An esports platform using Vertex AI might build a system where player match data flows through Dataflow pipelines into the Feature Store, scheduled Vertex AI Pipeline runs retrain models weekly, and game servers call prediction endpoints via gRPC for millisecond-latency matchmaking decisions. This architecture requires more components but provides flexibility for complex requirements.

Moving Between Services

These services are not mutually exclusive. Organizations often start with BigQuery ML for initial experiments and proof of concepts, then graduate to Vertex AI when requirements grow more complex. You can export trained models from BigQuery ML and import them into Vertex AI for deployment to prediction endpoints with more sophisticated serving infrastructure.

A payment processor might begin by building transaction fraud detection with BigQuery ML because their transaction data already populates BigQuery tables and SQL-based models provide acceptable accuracy. As fraud patterns evolve and they need ensemble methods combining multiple model types with custom logic, they transition to Vertex AI for the additional flexibility while keeping successful BigQuery ML models running for simpler use cases.

The reverse direction works too. Vertex AI AutoML can train models that you then export to BigQuery ML for prediction at BigQuery scale. This pattern helps when you need AutoML's automated feature engineering and model selection but want predictions to happen in BigQuery where your data and reporting infrastructure already exist.

Certification and Learning Context

Understanding BigQuery ML vs Vertex AI appears in the Professional Data Engineer and Professional Machine Learning Engineer certification exams. The Data Engineer exam covers when to use BigQuery ML for analytics use cases and how it fits into data pipeline architectures. The Machine Learning Engineer exam goes deeper into Vertex AI capabilities, including custom training, AutoML, feature engineering, and MLOps practices.

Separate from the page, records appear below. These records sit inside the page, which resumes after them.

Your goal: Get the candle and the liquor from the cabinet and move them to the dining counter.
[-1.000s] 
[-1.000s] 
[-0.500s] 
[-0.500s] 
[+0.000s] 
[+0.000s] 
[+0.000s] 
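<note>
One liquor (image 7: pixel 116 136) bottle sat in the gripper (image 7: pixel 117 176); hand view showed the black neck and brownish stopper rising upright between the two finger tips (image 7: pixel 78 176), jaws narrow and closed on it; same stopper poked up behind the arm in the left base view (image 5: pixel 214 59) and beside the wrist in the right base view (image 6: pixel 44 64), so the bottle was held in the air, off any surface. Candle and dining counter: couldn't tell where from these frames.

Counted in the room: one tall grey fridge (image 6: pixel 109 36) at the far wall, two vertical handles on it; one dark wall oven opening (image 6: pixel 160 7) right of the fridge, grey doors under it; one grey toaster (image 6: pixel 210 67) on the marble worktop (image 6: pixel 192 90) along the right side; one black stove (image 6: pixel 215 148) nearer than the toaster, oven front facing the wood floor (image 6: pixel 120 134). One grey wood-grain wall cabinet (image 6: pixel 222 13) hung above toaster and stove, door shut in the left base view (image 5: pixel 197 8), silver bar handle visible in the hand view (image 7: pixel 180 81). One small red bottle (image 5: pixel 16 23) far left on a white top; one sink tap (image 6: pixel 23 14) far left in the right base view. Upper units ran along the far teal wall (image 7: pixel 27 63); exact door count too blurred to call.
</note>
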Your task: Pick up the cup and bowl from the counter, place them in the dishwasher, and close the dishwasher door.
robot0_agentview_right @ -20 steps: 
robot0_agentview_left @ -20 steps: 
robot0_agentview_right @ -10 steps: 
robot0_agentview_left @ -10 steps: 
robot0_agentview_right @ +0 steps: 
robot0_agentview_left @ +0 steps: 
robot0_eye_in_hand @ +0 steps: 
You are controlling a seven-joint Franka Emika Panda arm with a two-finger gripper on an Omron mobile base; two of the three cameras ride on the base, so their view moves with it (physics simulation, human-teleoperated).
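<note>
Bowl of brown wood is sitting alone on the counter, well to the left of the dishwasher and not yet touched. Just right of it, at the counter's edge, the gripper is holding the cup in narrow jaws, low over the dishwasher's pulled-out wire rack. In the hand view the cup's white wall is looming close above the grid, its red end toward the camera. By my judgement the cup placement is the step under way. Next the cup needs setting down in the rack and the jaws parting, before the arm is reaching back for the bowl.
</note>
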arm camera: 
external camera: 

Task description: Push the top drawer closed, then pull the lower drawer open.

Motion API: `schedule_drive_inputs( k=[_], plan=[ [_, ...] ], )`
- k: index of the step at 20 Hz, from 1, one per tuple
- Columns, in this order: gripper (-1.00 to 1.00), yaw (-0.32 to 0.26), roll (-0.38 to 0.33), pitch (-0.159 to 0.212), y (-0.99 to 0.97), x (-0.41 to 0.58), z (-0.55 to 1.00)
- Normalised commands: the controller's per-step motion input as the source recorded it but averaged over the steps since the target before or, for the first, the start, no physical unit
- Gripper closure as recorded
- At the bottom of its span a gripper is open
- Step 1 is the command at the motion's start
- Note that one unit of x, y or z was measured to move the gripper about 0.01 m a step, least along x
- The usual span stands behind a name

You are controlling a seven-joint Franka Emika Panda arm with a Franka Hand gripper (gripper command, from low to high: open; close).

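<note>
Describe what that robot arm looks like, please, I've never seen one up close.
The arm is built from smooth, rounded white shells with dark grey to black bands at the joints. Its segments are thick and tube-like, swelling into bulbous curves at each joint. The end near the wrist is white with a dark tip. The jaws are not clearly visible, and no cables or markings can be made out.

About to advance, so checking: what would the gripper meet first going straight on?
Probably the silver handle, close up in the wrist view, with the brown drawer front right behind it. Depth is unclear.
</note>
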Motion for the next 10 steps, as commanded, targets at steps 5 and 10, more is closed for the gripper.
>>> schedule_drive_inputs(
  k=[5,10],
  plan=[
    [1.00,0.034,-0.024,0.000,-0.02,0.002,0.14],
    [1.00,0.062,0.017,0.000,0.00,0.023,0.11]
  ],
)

Both certifications test your ability to choose appropriate tools based on requirements like data location, team skills, model complexity, and operational needs. They present scenarios and ask you to select the most suitable approach, similar to the decision-making process in real projects.

Practical Decision Framework

When deciding between BigQuery ML and Vertex AI for a new machine learning project, consider these factors together. Start with your data. If it lives in BigQuery and stays there for analysis, BigQuery ML reduces friction. If data comes from multiple sources or requires complex preprocessing, Vertex AI provides more flexibility.

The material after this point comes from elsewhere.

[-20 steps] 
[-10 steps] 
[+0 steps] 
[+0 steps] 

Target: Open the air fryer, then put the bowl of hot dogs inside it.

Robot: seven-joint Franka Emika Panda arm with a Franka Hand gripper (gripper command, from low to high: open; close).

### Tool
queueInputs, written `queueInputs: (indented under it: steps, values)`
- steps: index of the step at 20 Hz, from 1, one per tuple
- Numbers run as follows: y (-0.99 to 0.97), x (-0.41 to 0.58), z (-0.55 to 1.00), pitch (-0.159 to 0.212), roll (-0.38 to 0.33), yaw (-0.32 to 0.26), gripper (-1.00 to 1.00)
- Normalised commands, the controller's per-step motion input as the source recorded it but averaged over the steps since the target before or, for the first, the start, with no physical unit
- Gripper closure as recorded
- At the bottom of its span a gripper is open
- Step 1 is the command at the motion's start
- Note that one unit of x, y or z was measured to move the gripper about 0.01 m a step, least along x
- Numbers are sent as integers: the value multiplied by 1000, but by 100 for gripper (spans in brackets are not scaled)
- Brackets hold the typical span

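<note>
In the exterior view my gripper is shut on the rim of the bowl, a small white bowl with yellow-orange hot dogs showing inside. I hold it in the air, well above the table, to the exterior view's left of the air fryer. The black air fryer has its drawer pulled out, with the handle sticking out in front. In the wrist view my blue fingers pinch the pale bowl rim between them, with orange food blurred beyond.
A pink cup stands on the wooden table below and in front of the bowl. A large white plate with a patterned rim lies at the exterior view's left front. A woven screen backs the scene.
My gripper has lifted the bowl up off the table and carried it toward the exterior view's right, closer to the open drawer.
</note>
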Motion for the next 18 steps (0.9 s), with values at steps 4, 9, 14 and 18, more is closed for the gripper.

Consider your team's skills and preferred tools. Teams comfortable with SQL who build reports and dashboards can be productive immediately with BigQuery ML. Teams with Python skills and ML engineering experience will find Vertex AI more natural.

Think about model requirements. Standard algorithms for classification, regression, clustering, or time series work well in BigQuery ML. Custom architectures, deep learning, or specialized algorithms require Vertex AI. Evaluate whether your problem needs the simplicity of BigQuery ML or the flexibility of Vertex AI.

Look at operational needs. If predictions integrate with existing BigQuery reporting, BigQuery ML keeps everything together. If you need sophisticated deployment strategies, monitoring, or real-time serving with strict SLAs, Vertex AI provides those capabilities.

Both services deliver value for machine learning on Google Cloud. BigQuery ML excels at bringing machine learning to data teams working in SQL, enabling quick development of models for structured data problems. Vertex AI provides the comprehensive platform that ML engineers need for complex, production-scale machine learning systems. The right choice depends on matching service capabilities to your specific situation rather than picking the more powerful or feature-rich option.